Scan the records for "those". Show the matching lines.

** Source material follows **

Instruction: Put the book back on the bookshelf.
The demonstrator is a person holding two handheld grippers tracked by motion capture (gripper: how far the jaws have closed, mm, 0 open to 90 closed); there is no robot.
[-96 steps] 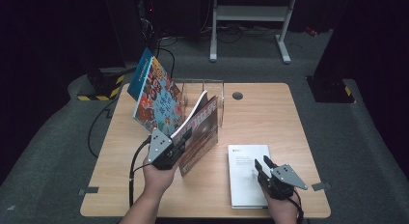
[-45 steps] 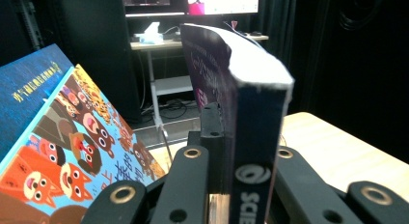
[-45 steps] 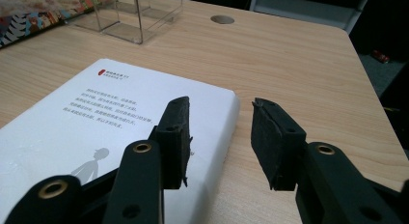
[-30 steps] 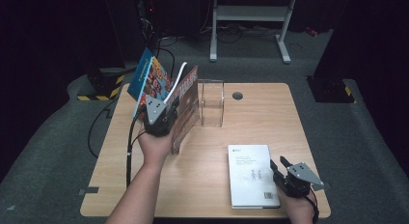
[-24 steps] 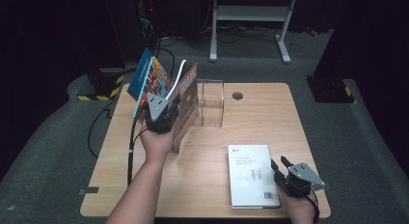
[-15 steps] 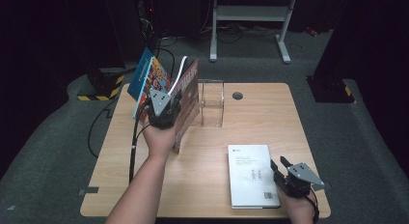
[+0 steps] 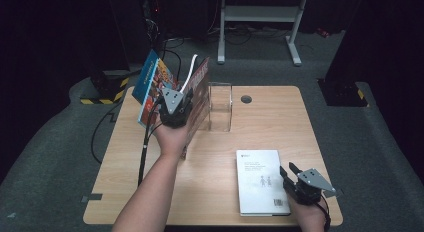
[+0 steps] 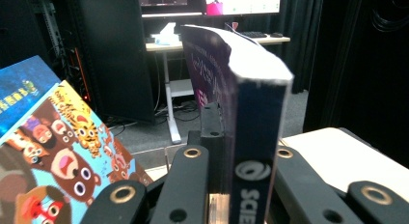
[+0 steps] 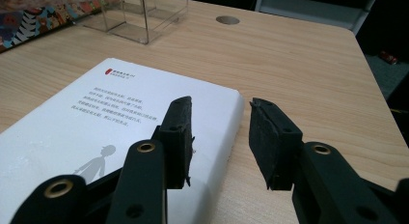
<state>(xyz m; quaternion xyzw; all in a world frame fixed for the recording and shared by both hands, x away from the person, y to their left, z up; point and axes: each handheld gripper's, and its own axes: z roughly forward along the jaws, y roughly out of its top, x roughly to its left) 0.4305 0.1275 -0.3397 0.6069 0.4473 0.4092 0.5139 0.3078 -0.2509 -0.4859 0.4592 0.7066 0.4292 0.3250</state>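
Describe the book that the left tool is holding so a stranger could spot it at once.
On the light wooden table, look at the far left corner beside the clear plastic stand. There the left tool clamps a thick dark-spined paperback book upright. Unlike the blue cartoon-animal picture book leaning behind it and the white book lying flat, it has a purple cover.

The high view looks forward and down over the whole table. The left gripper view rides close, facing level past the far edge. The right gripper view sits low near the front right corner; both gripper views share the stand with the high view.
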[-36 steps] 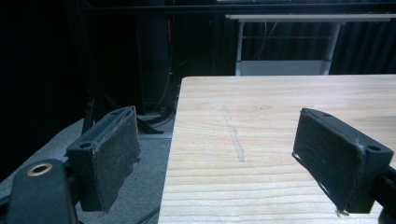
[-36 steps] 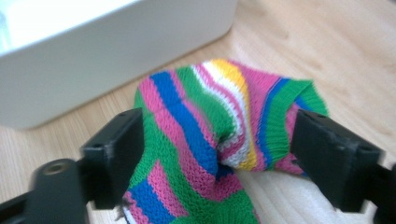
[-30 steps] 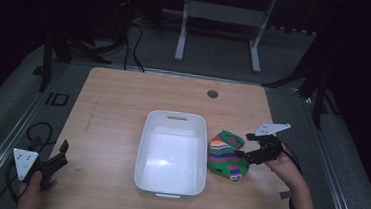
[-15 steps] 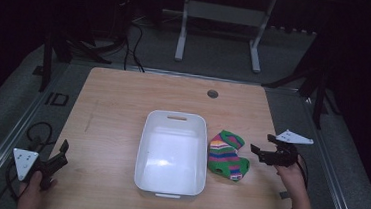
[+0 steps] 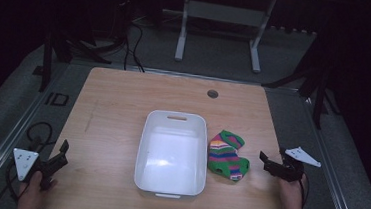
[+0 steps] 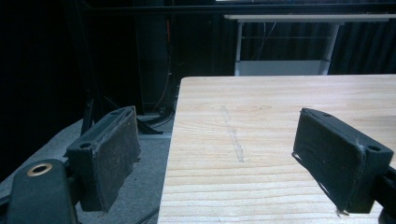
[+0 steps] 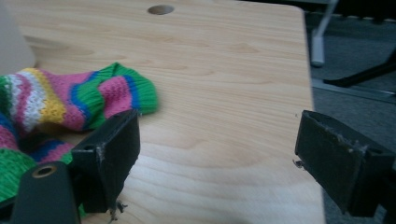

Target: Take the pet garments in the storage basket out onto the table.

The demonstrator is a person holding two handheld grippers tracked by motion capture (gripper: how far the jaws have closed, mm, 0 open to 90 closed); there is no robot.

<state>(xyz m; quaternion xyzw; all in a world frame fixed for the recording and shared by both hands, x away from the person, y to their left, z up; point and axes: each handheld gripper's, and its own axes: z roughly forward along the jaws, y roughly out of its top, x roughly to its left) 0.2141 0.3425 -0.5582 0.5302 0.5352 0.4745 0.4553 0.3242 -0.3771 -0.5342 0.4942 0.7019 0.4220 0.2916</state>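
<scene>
A striped sock [image 5: 225,155] in green, pink, yellow and blue lies crumpled on the wooden table [image 5: 118,104], just right of a white plastic tub [image 5: 172,151]. My right gripper [image 5: 269,163] is open near the table's right edge, a short way right of the sock, with nothing between its jaws. In the right gripper view the sock [image 7: 70,102] lies at the left, beside the gripper's [image 7: 233,158] left jaw. My left gripper [image 5: 59,156] is held open at the table's front left corner; in the left gripper view its jaws [image 6: 229,158] straddle the table's left edge.
The tub is empty and has a handle slot on its far wall. A round cable hole [image 5: 212,93] sits at the table's far right. Cables [image 5: 36,130] lie on the floor at the left. A metal stand [image 5: 220,17] is behind the table.
My right gripper has drawn back to the right, away from the sock, toward the table's right edge. The sock stays beside the tub. The left gripper has not moved.
</scene>
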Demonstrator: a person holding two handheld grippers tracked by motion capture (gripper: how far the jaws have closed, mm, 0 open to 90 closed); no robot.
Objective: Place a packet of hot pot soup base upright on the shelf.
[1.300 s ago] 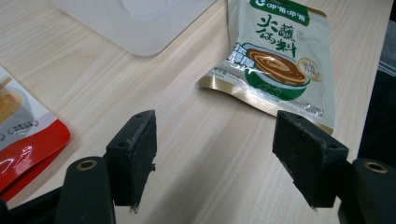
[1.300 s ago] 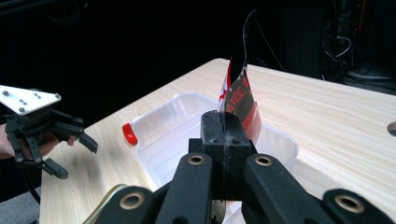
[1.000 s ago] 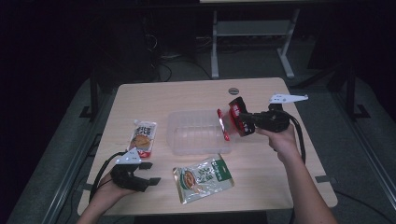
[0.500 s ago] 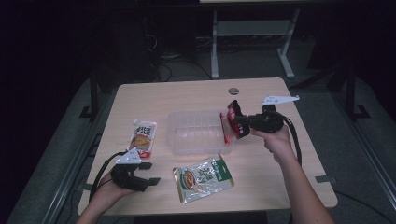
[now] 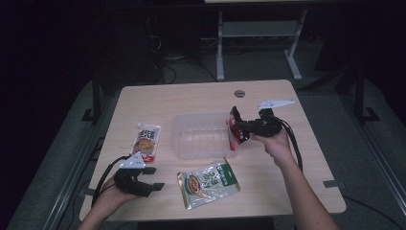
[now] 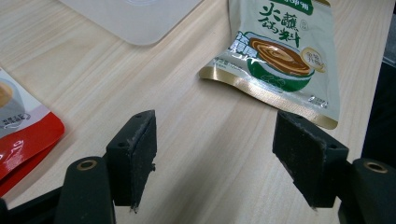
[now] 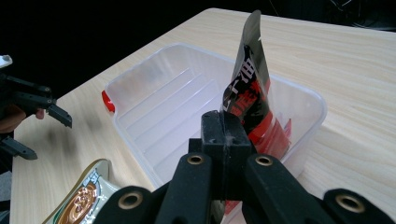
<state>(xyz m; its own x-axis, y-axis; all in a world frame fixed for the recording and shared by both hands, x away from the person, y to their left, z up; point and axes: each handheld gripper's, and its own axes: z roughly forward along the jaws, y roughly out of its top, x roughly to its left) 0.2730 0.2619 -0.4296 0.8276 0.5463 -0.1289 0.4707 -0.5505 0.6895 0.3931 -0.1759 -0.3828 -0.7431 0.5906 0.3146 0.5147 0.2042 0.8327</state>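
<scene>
Overhead first: my right gripper (image 5: 238, 128) sits right of centre, jaws clamped on a red and black sachet (image 5: 233, 128) held at the right end of the clear plastic tub (image 5: 201, 136), partly over its rim. My left gripper (image 5: 152, 183) rests lower left on the wooden table (image 5: 191, 96), jaws apart, nothing in them. Green sachet (image 5: 209, 182) lies lower centre, orange and white sachet (image 5: 147, 142) left of the tub.

Left gripper view: pads (image 6: 140, 154) spread over bare wood, green sachet (image 6: 280, 51) upper right, tub corner (image 6: 135, 21) at top, a red packet edge (image 6: 23, 140) at left.

Right gripper view: jaws pinch the red and black sachet (image 7: 250, 93) by its lower end, upright, inside the tub (image 7: 154, 107) near its right wall. Left gripper (image 7: 32, 105) at far left.
</scene>
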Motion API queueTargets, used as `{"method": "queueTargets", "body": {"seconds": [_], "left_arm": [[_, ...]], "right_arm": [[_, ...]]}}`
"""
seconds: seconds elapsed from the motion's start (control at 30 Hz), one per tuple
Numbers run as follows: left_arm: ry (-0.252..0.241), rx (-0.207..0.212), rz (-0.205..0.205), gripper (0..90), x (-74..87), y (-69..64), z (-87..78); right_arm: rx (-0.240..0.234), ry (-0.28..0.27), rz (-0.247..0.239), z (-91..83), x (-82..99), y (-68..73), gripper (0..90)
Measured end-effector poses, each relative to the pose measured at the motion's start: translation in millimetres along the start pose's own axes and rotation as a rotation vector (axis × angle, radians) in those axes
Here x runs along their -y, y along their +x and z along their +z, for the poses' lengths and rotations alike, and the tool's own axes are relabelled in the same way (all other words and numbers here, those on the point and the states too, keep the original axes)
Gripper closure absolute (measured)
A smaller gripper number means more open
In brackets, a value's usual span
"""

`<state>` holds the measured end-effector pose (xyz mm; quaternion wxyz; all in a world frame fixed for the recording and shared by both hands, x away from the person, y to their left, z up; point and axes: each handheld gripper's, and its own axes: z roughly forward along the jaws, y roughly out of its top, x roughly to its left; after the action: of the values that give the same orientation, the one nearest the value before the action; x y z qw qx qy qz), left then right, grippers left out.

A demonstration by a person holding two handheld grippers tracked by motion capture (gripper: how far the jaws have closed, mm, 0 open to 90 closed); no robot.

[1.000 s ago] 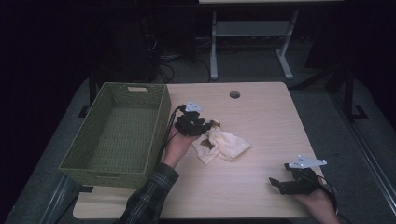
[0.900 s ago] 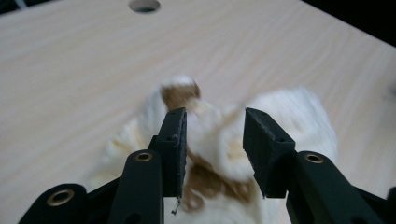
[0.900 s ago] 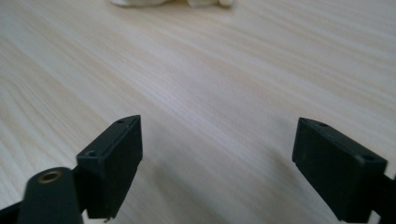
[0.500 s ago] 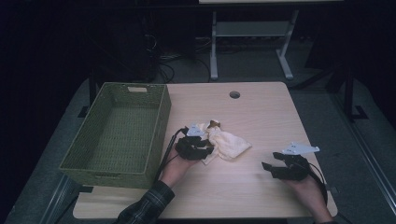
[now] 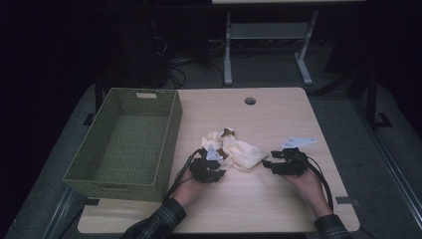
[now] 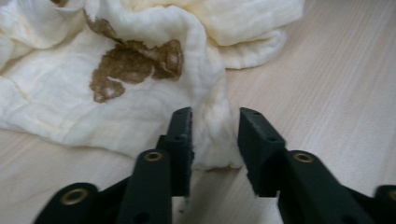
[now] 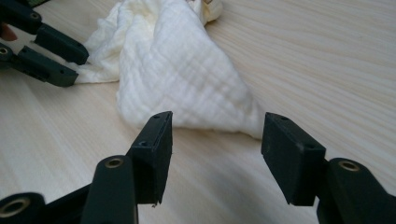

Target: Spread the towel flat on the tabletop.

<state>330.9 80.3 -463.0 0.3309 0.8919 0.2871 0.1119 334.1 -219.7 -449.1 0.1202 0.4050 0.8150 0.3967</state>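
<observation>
At the left edge of the table [image 5: 278, 209] stands an empty green woven basket [image 5: 124, 144], its long side running along that edge. Just to the right of the basket's near corner, the left gripper [image 5: 215, 167] sits low at the near-left hem of a crumpled cream muslin cloth [image 5: 238, 152] bearing a brown stain [image 6: 133, 65]. The cloth lies a little nearer the front edge than the middle of the table. In the left gripper view a fold of the hem stands between the jaws. They have just been closing, but a gap still shows on each side, so the fold is straddled and not yet pinched.

To the right, the right gripper [image 5: 267, 163] points at the cloth's right-hand corner. Its jaws have also been closing and now stand about half apart. In its own view the corner lies just ahead of the tips, with bare wood between them, so it holds nothing.

This looks like the step of taking hold of the cloth at two points, either to lift it toward the basket or to spread it. Next, the left jaws need to finish closing on the fold. The right gripper must slide forward, low to the table, until the corner sits between its pads, then close.
</observation>
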Motion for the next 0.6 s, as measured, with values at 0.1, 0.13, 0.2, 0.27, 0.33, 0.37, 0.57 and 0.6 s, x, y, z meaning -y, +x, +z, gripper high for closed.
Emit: {"method": "queueTargets", "body": {"seconds": [0.1, 0.13, 0.2, 0.27, 0.33, 0.37, 0.57, 0.6], "left_arm": [[0.002, 0.003, -0.020, 79.9, 0.7, 4.6, -0.9], [0.002, 0.012, -0.031, 81.7, 0.9, 7.1, -1.1], [0.002, 0.030, -0.051, 83.1, 1.3, 10.6, -1.4], [0.002, 0.031, -0.053, 83.4, 1.2, 10.7, -1.4], [0.006, 0.020, -0.041, 83.4, 0.8, 9.2, -1.4], [0.007, 0.016, -0.038, 83.4, 0.6, 8.3, -1.3], [0.010, 0.019, -0.043, 83.4, 0.3, 9.1, -1.4], [0.010, 0.020, -0.043, 83.4, 0.2, 9.2, -1.4]], "right_arm": [[-0.005, 0.002, -0.007, 9.5, -4.0, 0.4, 43.7], [-0.008, 0.000, -0.010, 12.6, -4.8, 0.3, 43.8], [-0.004, 0.011, -0.008, 19.1, -5.4, 0.0, 45.2], [-0.007, 0.022, -0.001, 23.6, -4.8, -2.6, 49.8], [0.001, 0.030, 0.001, 27.3, -3.8, -4.8, 56.1], [0.005, 0.033, 0.008, 29.5, -3.3, -6.3, 61.6], [0.015, 0.017, 0.003, 30.6, -3.1, -9.7, 88.8], [0.014, 0.012, 0.003, 28.6, -3.5, -10.3, 89.2]]}}
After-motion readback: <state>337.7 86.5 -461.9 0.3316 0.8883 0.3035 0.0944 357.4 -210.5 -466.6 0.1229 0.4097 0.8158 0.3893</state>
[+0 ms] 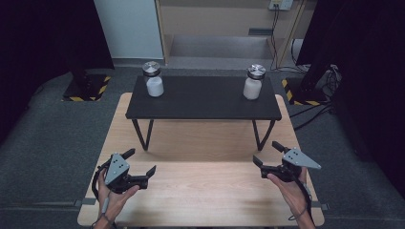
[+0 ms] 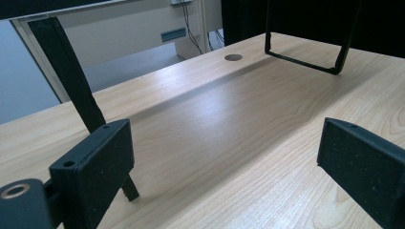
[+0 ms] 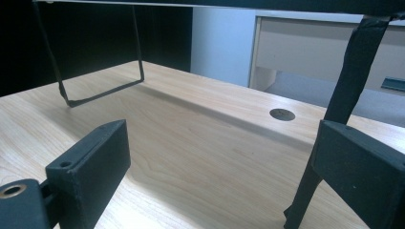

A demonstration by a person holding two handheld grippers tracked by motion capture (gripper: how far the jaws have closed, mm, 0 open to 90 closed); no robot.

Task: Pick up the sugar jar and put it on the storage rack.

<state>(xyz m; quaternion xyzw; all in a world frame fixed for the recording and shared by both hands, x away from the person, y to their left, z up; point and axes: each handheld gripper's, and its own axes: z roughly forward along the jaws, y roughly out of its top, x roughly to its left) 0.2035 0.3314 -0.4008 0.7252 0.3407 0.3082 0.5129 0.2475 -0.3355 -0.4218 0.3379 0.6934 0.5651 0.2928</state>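
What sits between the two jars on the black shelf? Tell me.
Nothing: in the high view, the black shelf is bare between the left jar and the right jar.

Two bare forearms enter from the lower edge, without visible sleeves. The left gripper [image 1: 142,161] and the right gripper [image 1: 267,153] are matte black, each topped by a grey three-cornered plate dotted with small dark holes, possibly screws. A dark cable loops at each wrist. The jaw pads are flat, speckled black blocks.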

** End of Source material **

◆ Worked solution:
Measured end-effector poses, each relative to the pose measured at the motion's start: translation in millimetres along the start pose's own axes and rotation as a rotation vector (axis × angle, radians) in those axes
Here x runs along their -y, y along their +x and z along their +z, for the poses' lengths and rotations alike, and the tool's own axes are relabelled in the same way (all other words and numbers here, those on the point and the states too, keep the original axes)

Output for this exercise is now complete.